In 1139, one year after Maria's marriage, the Hohenstaufen king Conrad III of Germany, having deposed the Welf duke Henry the Proud, enfeoffed the Duchy of Bavaria to the Babenberg dynasty, ruling the Margraviate of Austria since 976. Margrave Leopold was Conrad's half-brother by their mother Agnes of Waiblingen; the king may also had helped to arrange the dynastical ties with the Bohemian Přemyslids. Leopold took over the rule in Bavaria, he nevertheless had to face the claims raised by Henry's younger brother Welf VI.

Maria's first marriage lasted three years, ending with Leopold's unexpected death at Niederaltaich Abbey in 1141. As the marriage produced no heirs for Leopold, Austria and Bavaria were inherited by his elder brother, Duke Henry II.

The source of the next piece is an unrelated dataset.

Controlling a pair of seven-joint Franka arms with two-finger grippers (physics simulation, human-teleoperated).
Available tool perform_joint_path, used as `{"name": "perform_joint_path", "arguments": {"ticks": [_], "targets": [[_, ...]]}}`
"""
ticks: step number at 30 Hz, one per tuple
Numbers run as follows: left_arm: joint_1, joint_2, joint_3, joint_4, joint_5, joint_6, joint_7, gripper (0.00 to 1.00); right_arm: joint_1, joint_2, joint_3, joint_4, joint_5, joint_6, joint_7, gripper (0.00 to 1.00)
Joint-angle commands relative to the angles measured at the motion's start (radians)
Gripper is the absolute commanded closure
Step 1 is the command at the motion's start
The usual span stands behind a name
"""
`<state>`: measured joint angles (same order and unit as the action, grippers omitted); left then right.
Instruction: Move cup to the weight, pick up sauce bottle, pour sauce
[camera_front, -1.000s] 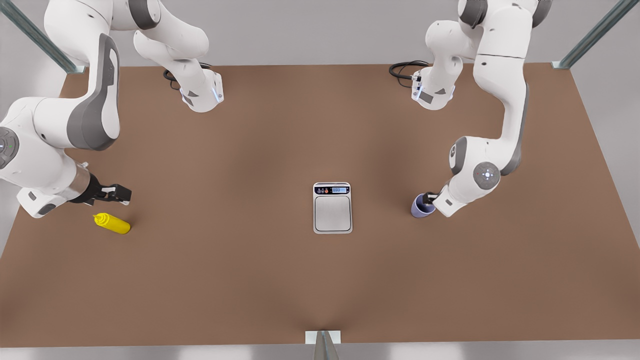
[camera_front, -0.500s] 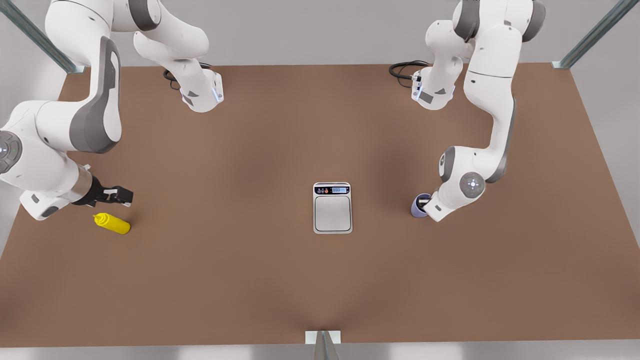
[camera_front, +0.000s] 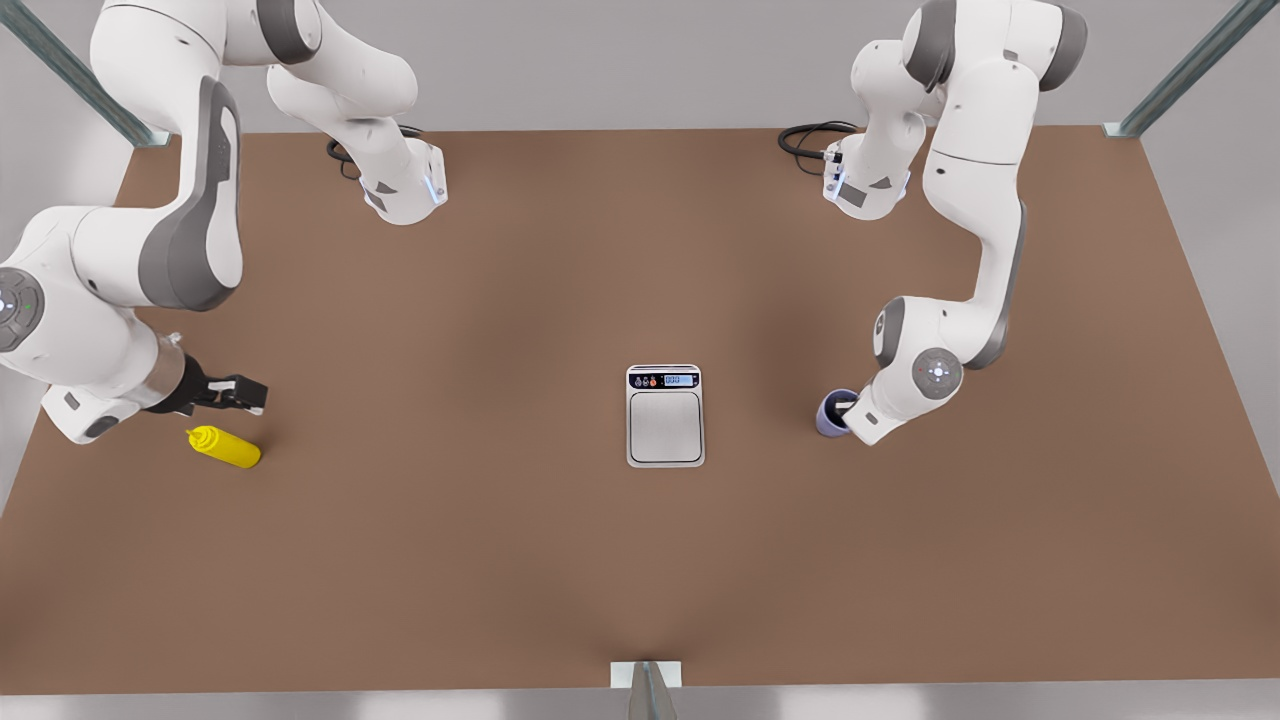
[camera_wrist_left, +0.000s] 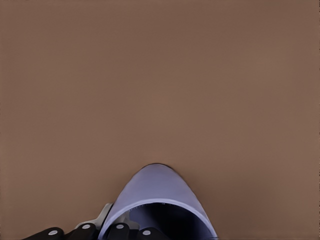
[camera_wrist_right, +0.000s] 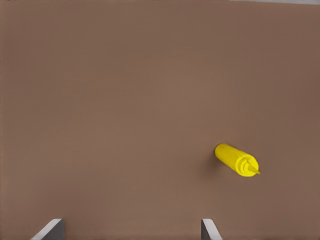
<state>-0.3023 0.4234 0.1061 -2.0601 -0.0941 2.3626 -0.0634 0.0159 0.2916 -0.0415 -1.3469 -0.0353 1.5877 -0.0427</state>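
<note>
The lavender-blue cup (camera_front: 828, 413) is at the front view's right, to the right of the weight (camera_front: 665, 427), a flat scale with a silver plate. My left gripper (camera_front: 848, 408) is shut on the cup's rim (camera_wrist_left: 155, 192), one finger inside and one outside. At the front view's left, the yellow sauce bottle (camera_front: 226, 447) lies on its side on the table. My right gripper (camera_front: 245, 392) hovers just behind it and is open, its fingertips (camera_wrist_right: 209, 229) spread wide with the bottle (camera_wrist_right: 235, 159) ahead of them. I see no sauce.
A brown table (camera_front: 500, 560) carries everything. Both arm bases (camera_front: 405, 190) stand at the back with black cables (camera_front: 805, 138) beside them. Metal frame posts sit at the corners, and a bracket (camera_front: 646, 676) at the front edge.
My left gripper has shifted the cup a little toward the scale, to the front view's left. My right gripper has barely moved; the bottle lies where it was.
</note>
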Motion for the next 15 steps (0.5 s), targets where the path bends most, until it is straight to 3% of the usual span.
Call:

One year later, she remarried to Margrave Herman III, who had been Margrave of Baden since 1130. Maria was his second wife. Herman participated in the Second Crusade and in 1151 he was vested with the March of Verona by King Conrad III. He remained a loyal supporter of the Hohenstaufen dynasty during the Italian campaigns of Conrad's successor Frederick Barbarossa.

Maria had the following children with Hermann:
- (?) Gertrude of Baden (d. before 1225), who married in 1180 Count Albrecht of Dagsburg (d. 1211).

Hermann died 16 January 1160. Maria disappeared from then although she may have been alive in 1172. She is buried at Backnang Abbey.

==Sources==
- Lyon, Jonathan R. (2013). "Princely Brothers and Sisters: The Sibling Bond in German Politics, 1100-1250"
- Vaníček V., Soběslav I. Přemyslovci v kontekstu evropských dějin v letech 1092-1140, Praha-Litomyšl 2007, s. 288-290.